• [DATA BLOCK]
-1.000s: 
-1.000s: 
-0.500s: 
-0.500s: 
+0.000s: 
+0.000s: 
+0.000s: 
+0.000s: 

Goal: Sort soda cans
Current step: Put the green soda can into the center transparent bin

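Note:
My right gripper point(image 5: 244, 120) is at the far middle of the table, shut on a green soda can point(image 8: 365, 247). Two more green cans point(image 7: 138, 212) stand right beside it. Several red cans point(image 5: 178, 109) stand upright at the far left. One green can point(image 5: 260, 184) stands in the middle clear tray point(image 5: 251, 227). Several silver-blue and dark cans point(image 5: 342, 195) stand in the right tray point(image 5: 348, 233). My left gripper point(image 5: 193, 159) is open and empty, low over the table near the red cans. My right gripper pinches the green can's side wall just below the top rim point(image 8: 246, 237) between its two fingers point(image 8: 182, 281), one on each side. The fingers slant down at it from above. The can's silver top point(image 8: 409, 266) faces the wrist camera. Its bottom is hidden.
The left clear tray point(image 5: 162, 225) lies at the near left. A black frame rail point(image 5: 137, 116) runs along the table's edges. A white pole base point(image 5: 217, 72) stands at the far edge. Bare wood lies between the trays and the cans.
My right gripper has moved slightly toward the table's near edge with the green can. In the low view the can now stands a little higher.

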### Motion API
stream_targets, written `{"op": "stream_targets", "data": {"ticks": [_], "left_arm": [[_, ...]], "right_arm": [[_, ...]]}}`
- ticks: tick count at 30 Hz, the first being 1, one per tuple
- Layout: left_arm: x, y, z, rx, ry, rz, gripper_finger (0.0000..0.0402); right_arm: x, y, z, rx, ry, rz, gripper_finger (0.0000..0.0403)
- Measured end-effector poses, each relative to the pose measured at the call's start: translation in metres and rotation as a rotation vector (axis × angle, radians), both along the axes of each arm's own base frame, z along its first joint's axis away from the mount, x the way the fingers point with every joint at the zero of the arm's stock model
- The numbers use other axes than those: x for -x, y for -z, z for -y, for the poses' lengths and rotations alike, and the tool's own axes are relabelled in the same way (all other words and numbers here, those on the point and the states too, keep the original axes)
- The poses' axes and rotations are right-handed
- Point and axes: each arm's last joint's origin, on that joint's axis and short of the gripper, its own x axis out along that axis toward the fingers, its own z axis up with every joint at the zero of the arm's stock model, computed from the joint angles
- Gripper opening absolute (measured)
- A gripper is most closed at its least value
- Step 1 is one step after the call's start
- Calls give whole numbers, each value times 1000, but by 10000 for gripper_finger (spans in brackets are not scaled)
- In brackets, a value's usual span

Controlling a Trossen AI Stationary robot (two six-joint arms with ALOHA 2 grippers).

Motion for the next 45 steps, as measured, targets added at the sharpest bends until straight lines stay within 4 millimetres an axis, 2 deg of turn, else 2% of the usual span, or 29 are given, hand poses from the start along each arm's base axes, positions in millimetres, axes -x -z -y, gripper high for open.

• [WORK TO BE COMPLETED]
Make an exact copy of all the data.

• [SOLUTION TO THIS TASK]
-1.000s: 
-1.000s: 
-0.500s: 
-0.500s: 
+0.000s: 
+0.000s: 
+0.000s: 
+0.000s: 

Goal: Sort soda cans
Current step: Put the green soda can into the center transparent bin

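Note:
My right gripper point(image 5: 244, 120) is at the far middle of the table, shut on a green soda can point(image 8: 365, 247). Two more green cans point(image 7: 138, 212) stand right beside it. Several red cans point(image 5: 178, 109) stand upright at the far left. One green can point(image 5: 260, 184) stands in the middle clear tray point(image 5: 251, 227). Several silver-blue and dark cans point(image 5: 342, 195) stand in the right tray point(image 5: 348, 233). My left gripper point(image 5: 193, 159) is open and empty, low over the table near the red cans. My right gripper pinches the green can's side wall just below the top rim point(image 8: 246, 237) between its two fingers point(image 8: 182, 281), one on each side. The fingers slant down at it from above. The can's silver top point(image 8: 409, 266) faces the wrist camera. Its bottom is hidden.
The left clear tray point(image 5: 162, 225) lies at the near left. A black frame rail point(image 5: 137, 116) runs along the table's edges. A white pole base point(image 5: 217, 72) stands at the far edge. Bare wood lies between the trays and the cans.
My right gripper has moved slightly toward the table's near edge with the green can. In the low view the can now stands a little higher.
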
### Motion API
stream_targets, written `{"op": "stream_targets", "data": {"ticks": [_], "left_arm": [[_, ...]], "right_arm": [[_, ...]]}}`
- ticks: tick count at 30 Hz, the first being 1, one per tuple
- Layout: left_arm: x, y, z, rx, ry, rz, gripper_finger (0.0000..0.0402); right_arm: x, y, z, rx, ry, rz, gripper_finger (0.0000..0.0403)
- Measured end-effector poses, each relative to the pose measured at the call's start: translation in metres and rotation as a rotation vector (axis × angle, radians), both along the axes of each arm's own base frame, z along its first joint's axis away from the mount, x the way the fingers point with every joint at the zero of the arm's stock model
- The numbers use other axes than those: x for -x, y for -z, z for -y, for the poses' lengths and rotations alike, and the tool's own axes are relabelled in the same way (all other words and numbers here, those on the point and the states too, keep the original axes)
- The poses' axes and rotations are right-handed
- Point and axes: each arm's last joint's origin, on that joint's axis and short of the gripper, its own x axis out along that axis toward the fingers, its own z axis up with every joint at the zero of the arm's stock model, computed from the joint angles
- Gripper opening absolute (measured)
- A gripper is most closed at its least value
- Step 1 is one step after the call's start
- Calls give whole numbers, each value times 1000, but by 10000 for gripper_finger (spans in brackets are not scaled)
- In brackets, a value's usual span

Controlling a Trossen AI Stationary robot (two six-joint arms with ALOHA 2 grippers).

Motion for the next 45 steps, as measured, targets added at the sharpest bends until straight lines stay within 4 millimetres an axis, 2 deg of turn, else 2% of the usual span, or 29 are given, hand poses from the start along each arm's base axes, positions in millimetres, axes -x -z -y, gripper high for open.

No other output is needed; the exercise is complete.